We show how you can combine an index with a regular iterator.

It is clear that a regular iterator can also be considered an index. In the opposite direction, compatibility can be implemented for example:

 template<typename IndexRng> struct iterator_for_index { IndexRng* m_rng; typename IndexRng::Index m_idx; iterator& operator++() { m_rng.increment_index(m_idx); return *this; } ... };

Then the triple filter will be implemented super-efficiently:

 template<typename Base, typename Func> struct filter_range { Func m_func; Base& m_base; using Index = typename Base::Index; void increment_index( Index& idx ) const { do { m_base.increment_index(idx); } while ( idx != m_base.end_index() && !m_func(m_base.dereference_index(idx)) ); } };

 template<typename IndexRng> struct iterator_for_index { IndexRng* m_rng; typename IndexRng::Index m_idx; ... };

As part of this implementation, the algorithm will work quickly regardless of the depth of the filter.

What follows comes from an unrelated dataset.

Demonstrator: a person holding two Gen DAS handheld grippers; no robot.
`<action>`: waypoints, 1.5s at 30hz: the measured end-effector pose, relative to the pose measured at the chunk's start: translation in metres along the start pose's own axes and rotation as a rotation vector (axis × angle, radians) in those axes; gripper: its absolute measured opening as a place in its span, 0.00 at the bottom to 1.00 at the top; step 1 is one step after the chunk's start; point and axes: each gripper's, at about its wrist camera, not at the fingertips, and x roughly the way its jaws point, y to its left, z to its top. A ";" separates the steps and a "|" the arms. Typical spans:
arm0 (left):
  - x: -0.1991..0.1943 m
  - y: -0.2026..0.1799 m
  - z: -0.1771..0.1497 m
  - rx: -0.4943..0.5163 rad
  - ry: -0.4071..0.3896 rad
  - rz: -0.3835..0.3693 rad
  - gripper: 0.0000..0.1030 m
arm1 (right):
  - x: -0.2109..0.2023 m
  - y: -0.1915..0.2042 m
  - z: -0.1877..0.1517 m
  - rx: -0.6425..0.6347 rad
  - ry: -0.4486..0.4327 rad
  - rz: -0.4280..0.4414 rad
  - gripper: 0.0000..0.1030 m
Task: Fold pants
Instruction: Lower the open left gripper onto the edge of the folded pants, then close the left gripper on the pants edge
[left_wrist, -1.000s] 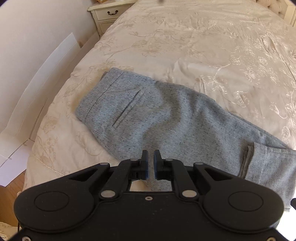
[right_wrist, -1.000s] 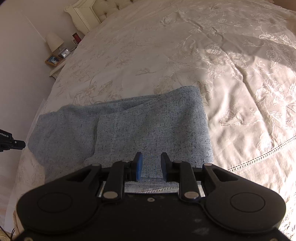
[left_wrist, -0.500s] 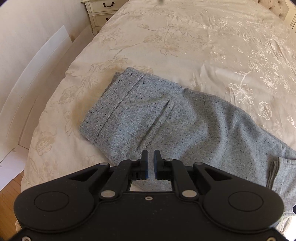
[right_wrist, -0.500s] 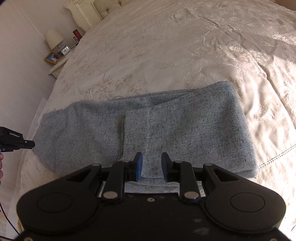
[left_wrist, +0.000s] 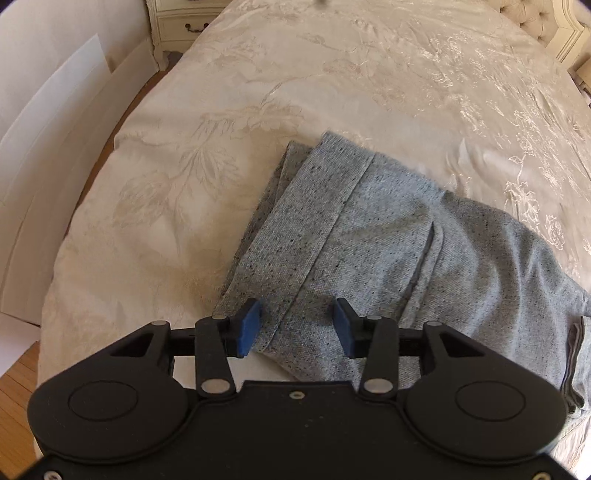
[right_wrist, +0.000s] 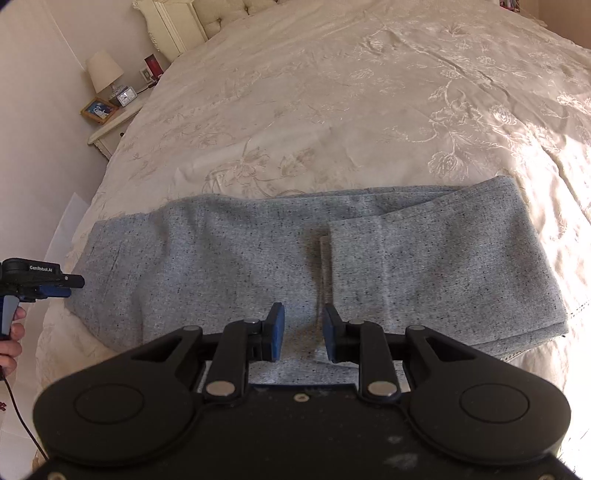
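While both grippers hover spread, left gripper (left_wrist: 297, 325) just widened, pants (right_wrist: 295, 266) lie crosswise, waistband left

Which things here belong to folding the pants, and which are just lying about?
Job: grey pants, left gripper with jaws open, right gripper with jaws apart.
Lying about: lamp, photo frame, clock, nightstand.

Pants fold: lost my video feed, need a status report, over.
Left tongs just opened, over the waistband corner, nothing gripped. Right tongs part open, empty, above the cuffs. Pants folded once on bedspread. Nothing in the way.
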 end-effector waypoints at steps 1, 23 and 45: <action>0.004 0.004 -0.003 -0.009 -0.005 -0.007 0.58 | 0.000 0.007 -0.001 -0.003 0.006 -0.003 0.25; 0.026 0.018 -0.019 -0.148 -0.115 -0.116 0.81 | 0.026 0.043 0.010 -0.064 0.058 -0.025 0.25; -0.064 -0.048 0.004 -0.091 -0.303 -0.110 0.33 | 0.056 0.017 0.042 -0.077 -0.017 -0.047 0.25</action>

Intervals with lvalue and rvalue containers

Now let's see how the intervals work with lvalue and rvalue containers:

lvalue

Range V3 and think-cell behave the same with lvalue. Suppose we have this code:

 auto rng = view::filter(vec, pred1); bool b = ranges::any_of(rng, pred2);

Here we have a pre-declared vector that lies in memory (lvalue), and we need to create an interval and then somehow work with it. We create a view using view :: filter or tc :: filter and become happy, there are no errors, and we can use this view, for example, in any_of.

Range V3 and rvalue

However, if our vector had not yet been remembered (for example, if we only created it), and we would have the same task, then we would try to write and faced with an error:

 auto rng = view::filter(create_vector(), pred1); // не скомпилируется bool b = ranges::any_of(rng, pred2);

Why did it arise? View will be a hanging link to rvalue due to the fact that we create a vector and directly put in the filter, that is, the filter will have an rvalue link, which will then point to something unknown when the compiler goes to the next line and an error occurs. In order to solve this problem, in Range V3 came up with an action :

 auto rng = action::filter(create_vector(), pred1); // теперь скомпилируется bool b = ranges::any_of(rng, pred2);

Action does everything at once, that is, it simply takes a vector, filters it by predicate and puts it in the interval. However, the disadvantage is that it is no longer lazy, and think-cell tried to correct this minus.

think-cell and rvalue

Think-cell made it so that instead of view a container is created there:

 auto rng = tc::filter(creates_vector(), pred1); bool b = ranges::any_of(rng, pred2);

As a result, we do not encounter a similar error, because in their implementation the filter collects the rvalue container instead of the link, so this happens lazily. In Range V3, they didn’t want to do that, because they were afraid that there would be errors due to the fact that the filter behaves either as a view or as a container, but the think-cell is convinced that programmers understand how the filter behaves, and most of the errors arise precisely because of this "laziness."

Generator intervals

Let us generalize the concept of intervals. In fact, there are intervals without iterators. They are called generator ranges . Suppose we have a GUI widget (interface element), and we call the move widget. We have a window that asks to move its widget, we also have a button in the list box , and another window should also flip through its widgets, that is, we call traverse_widgets , which connects the elements to the functor ( you can say, there is an enumeration function where you connect the functor, and the function lists in this functor all the elements that it has ).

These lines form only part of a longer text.